However, the subsequent usage of inventory[i].number=883 and inventory[i].name[0]='\\0' made me reconsider that, perhaps, it does function as a pointer.

In the case of inventory[i].name[0] , it seems like inventory[i] is establishing a base address and from that base address, there is an offset to the 2nd field of the struct part data type, name . This strikes me as very "pointer-esque". Any clarification would be greatly appreciated!

Answer 1

In the above function call, is inventory[i] functioning as a pointer?

No. The type of inventory[i] is struct part . It is passed to the function by value , just like any other function argument. ^*

At first I thought certainly not (because print_part's prototype statement specifies that the function's parameter is a struct variable...not a pointer to struct).

And you were right to think that.

However, the subsequent usage of inventory[i].number=883 and inventory[i].name[0]='\\0' made me reconsider that, perhaps, it does function as a pointer.

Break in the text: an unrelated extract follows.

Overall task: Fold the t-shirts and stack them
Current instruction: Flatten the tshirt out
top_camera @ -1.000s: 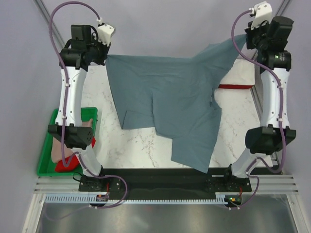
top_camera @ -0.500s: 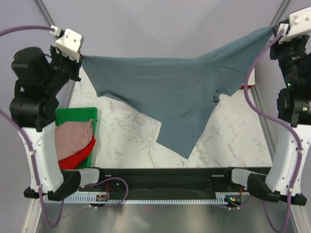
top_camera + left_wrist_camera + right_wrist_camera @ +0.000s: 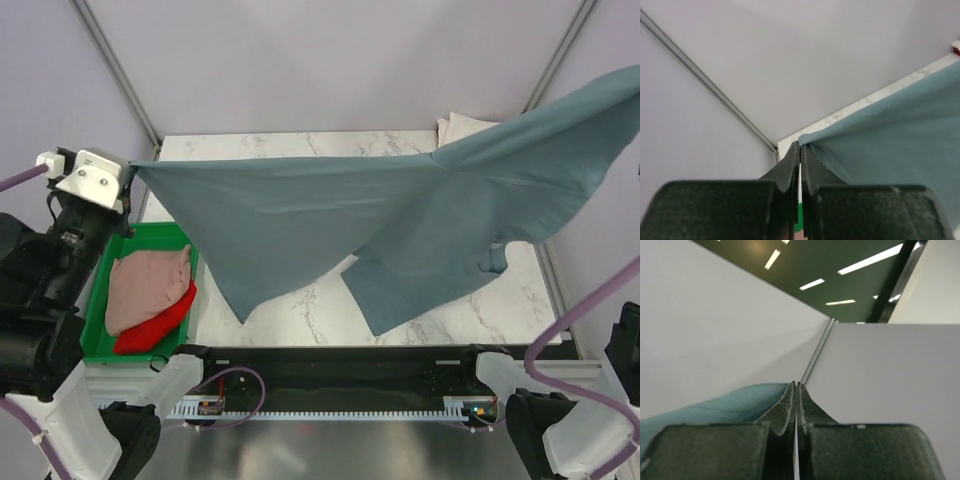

I'm not seeing the connection there. The . in those expressions is the operator for accessing a structure member. Its left-hand operand must be a structure, not a pointer to one. If inventory[i] were a pointer then the idiomatic way to access the members of the structure to which it points would be with the -> operator, of the form array_of_pointers[i]->member = value .

In the case of inventory[i].name[0] , it seems like inventory[i] is establishing a base address and from that base address, there is an offset to the 2nd field of the struct part data type, name. This strikes me as very "pointer-esque".

Most objects have associated storage, which has a characteristic address of appropriate pointer type. When you access an object, you can think of it as accessing the memory at that object's address. Sure, you can call that "pointeresque", but that does not make the expression designating the object a pointer in the C sense. Pointers introduce an extra level of indirection that is not present in your inventory[i] .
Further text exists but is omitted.